Une occasion de revenir sur la filmographie du plus célèbre des réalisateurs autrichiens.
Cinéaste perfectionniste et méticuleux dans ses mises en scène, Michaël Haneke se pose en critique de son temps. Il dénonce avec force les maux de notre époque que sont - entre autres - le manque de communication ou l’abrutissement vidéo-ludique de masse.
Tout au long de scénarii prétextes volontairement étirés, il met le spectateur dans une position d’inconfort rarement atteinte au cinéma. Sans être spectaculaires ou stylisés, la violence et l’ennui qu’il dépeint nous ramènent à nos propres angoisses. En effet, en suggérant plus qu’il ne montre, il laisse tout un chacun se forger et se représenter sa propre barbarie.
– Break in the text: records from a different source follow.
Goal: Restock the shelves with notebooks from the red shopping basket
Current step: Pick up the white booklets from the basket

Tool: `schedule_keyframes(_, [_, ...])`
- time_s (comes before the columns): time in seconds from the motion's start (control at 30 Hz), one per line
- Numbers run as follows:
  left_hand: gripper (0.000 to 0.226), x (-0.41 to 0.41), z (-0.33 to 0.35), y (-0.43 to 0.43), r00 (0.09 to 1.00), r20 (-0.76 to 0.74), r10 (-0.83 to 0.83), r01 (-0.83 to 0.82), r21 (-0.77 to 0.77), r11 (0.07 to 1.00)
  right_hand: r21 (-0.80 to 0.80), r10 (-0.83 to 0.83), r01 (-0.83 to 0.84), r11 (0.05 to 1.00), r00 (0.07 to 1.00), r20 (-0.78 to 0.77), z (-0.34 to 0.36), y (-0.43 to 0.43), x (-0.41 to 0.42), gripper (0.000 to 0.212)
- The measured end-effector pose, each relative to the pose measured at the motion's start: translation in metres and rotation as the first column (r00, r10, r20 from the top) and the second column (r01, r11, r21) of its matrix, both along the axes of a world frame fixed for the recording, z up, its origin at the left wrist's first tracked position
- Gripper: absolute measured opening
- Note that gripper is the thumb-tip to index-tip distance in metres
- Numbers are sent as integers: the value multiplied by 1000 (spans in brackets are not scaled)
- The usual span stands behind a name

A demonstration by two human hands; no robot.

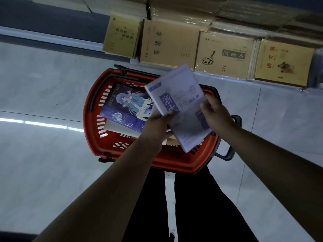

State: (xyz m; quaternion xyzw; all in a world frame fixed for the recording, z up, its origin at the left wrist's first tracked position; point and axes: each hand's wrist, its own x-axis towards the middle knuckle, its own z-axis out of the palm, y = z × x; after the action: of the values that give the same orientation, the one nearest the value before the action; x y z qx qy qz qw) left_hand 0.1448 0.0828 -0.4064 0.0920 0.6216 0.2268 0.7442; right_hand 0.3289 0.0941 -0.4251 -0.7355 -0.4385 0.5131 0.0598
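Holding a pale notebook (pixel 178 105) between them, both hands are over the red shopping basket (pixel 94 137): the left hand (pixel 157 126) has its grip pinched on the notebook's near edge, and the right hand (pixel 216 114) has its grip curled over the far side, thumb on the cover. The notebook is lifted and tilted, clear of the basket's contents. Below it, inside the basket, lies a purple illustrated notebook (pixel 125 105) on top of at least one more pale book, so stock remains to be moved. The basket stands on the tiled floor (pixel 43 84) just in front of the low shelf (pixel 227 77), where brown-covered exercise books (pixel 167 42) stand in a row facing out.

The step in hand looks like the carry from basket to shelf. The next move likely calls for turning the notebook to match the row and finding its slot; none matching its cover shows here.
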Motion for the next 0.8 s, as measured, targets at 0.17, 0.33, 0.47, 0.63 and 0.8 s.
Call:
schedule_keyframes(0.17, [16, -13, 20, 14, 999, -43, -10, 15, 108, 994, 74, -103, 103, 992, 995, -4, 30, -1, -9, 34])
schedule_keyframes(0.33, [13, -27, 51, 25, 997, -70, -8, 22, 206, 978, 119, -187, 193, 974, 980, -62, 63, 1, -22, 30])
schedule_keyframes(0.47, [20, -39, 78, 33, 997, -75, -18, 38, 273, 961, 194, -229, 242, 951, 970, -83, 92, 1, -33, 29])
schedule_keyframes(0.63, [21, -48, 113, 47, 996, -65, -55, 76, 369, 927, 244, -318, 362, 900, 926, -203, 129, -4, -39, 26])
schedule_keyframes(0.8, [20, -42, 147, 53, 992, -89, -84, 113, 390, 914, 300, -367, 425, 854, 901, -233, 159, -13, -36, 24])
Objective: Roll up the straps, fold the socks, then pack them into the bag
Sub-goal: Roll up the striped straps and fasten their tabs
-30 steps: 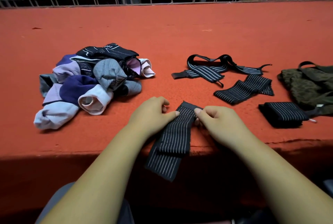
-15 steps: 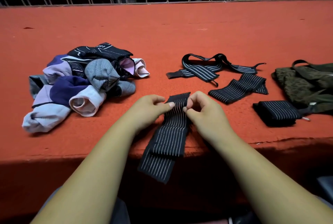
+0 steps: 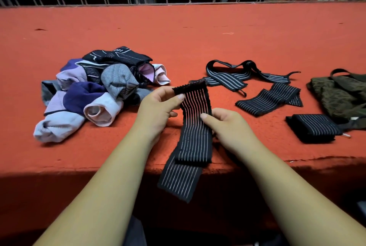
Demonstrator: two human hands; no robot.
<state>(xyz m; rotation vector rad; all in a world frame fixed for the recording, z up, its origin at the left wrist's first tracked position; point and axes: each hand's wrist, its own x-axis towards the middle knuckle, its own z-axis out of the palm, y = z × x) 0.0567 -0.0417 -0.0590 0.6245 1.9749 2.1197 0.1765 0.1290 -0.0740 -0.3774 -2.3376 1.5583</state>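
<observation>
A red carpeted ledge (image 3: 178,33) fills the frame. A sock pile (image 3: 95,95) sits centre-left, and an olive bag (image 3: 340,97) lies at the right edge. At centre, the striped strap (image 3: 195,138) drapes over the ledge's near edge. The left hand (image 3: 158,107) pinches its raised top end. The right hand (image 3: 227,126), just apart and lower, pinches its side. A rolled strap (image 3: 313,129) lies to their right.

The red carpeted platform (image 3: 178,33) carries socks (image 3: 95,95), 2 loose straps (image 3: 267,99), 1 rolled strap (image 3: 313,129), seemingly a bag (image 3: 340,97).
</observation>
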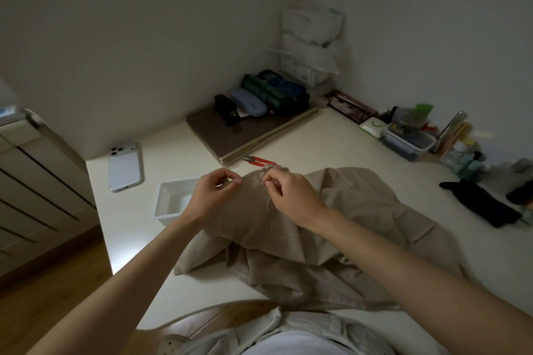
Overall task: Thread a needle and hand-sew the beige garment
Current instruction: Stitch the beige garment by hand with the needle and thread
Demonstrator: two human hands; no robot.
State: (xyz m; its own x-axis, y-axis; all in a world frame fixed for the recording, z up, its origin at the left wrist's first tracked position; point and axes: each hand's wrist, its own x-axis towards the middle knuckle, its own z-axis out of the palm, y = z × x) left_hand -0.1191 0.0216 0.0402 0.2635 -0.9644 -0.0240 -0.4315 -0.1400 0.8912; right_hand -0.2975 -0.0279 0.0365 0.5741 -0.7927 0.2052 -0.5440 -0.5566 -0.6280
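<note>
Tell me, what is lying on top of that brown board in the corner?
On the far end of the brown board lie a black thing, a pale blue glasses case and dark rolled bundles. Whatever is beneath them is covered.

One beige garment [288, 229], one phone [125, 167], one white tray [175, 182], one red clipper [261, 161].
</note>
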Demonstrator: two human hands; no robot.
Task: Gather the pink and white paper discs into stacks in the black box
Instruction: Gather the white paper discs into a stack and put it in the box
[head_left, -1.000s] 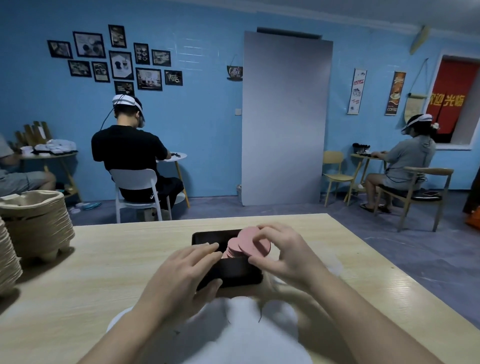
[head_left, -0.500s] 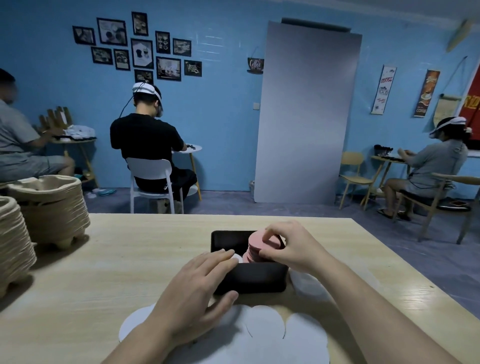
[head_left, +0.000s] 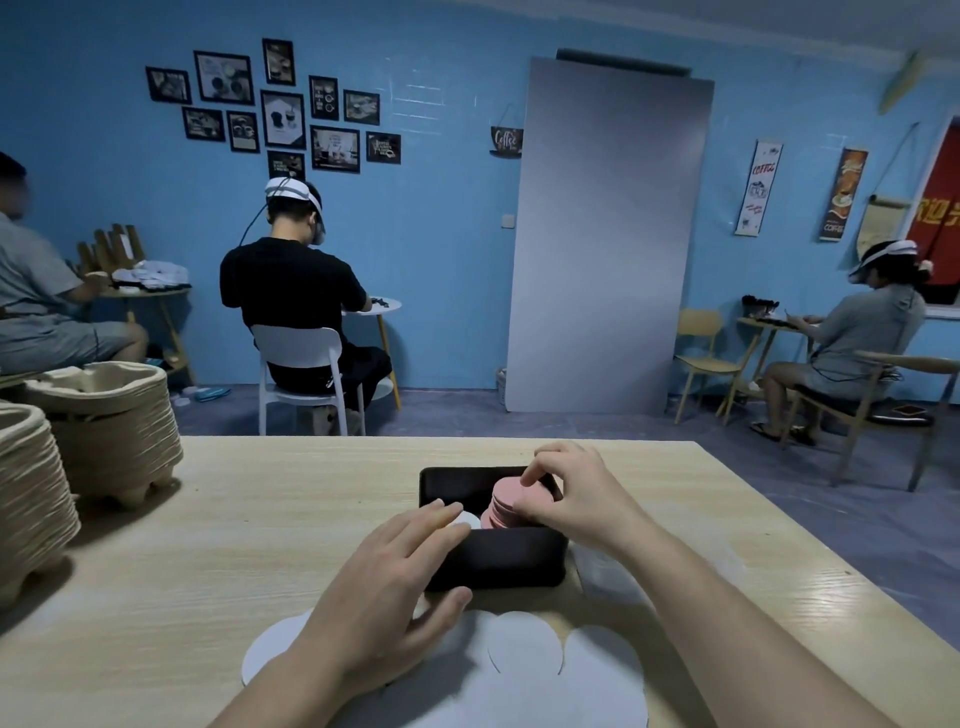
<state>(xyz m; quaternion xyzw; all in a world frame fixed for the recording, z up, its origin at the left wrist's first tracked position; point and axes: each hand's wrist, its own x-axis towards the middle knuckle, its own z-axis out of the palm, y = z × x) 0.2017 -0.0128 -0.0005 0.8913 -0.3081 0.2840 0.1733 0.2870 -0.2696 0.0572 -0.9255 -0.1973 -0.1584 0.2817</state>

Ses débuts pour le grand écran sont remarqués par la sortie de sa trilogie de « la glaciation émotionnelle » (« Le septième continent », « Benny’s video », « 71 fragments d’une chronologie du hasard ») où il explore une de ses thématiques de prédilection à savoir le rapport aux médias et la violence qui peut en découler. On retrouvera le même thème dans son célèbre « Funny games » (dont il réalisera le remake américain), récit de la séquestration d’une famille par deux sadiques, et plus récemment dans « Caché ».
Avec « Code inconnu », il nous livre un film-puzzle complexe qui se veut une interrogation sur les problèmes de communication et d’intégration.
La consécration viendra avec « La pianiste », sans doute son œuvre qui remporta le plus de succès auprès du public.